What is required: What you return should match the data word for word, minus the images.

Data excerpt:
*** Block opens ***

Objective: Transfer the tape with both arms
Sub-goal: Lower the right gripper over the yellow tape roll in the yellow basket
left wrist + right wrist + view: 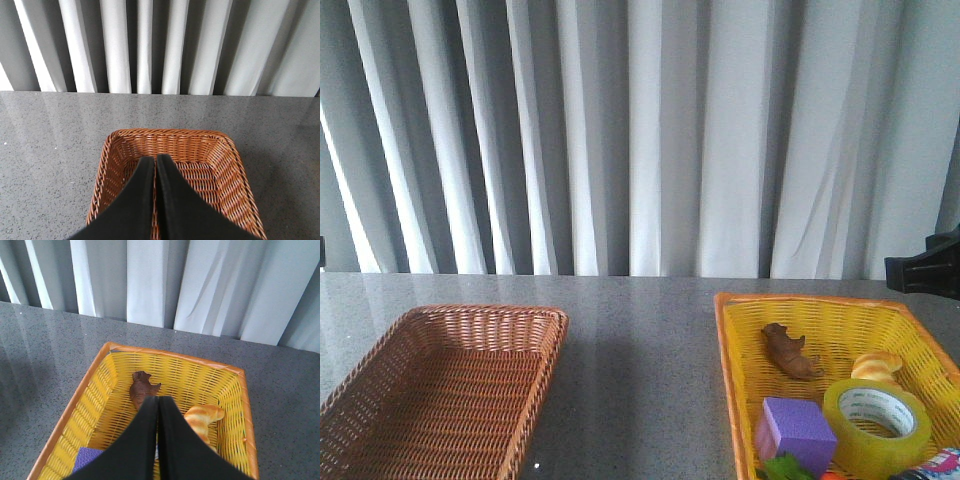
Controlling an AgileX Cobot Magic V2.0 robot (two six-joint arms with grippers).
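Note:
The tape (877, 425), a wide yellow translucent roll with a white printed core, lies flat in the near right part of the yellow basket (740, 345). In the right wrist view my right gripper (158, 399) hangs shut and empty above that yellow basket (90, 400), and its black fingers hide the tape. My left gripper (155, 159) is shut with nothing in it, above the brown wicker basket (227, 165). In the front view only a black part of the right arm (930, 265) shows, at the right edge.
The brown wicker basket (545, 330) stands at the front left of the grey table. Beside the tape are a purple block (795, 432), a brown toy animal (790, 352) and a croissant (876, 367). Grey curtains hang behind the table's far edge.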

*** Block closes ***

Result of this task:
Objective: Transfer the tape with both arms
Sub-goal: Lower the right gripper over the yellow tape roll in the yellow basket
left wrist + right wrist + view: 
Controlling an AgileX Cobot Magic V2.0 robot (two six-joint arms with grippers).
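Note:
The tape (877, 425), a wide yellow translucent roll with a white printed core, lies flat in the near right part of the yellow basket (740, 345). In the right wrist view my right gripper (158, 399) hangs shut and empty above that yellow basket (90, 400), and its black fingers hide the tape. My left gripper (155, 159) is shut with nothing in it, above the brown wicker basket (227, 165). In the front view only a black part of the right arm (930, 265) shows, at the right edge.
The brown wicker basket (545, 330) stands at the front left of the grey table. Beside the tape are a purple block (795, 432), a brown toy animal (790, 352) and a croissant (876, 367). Grey curtains hang behind the table's far edge.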

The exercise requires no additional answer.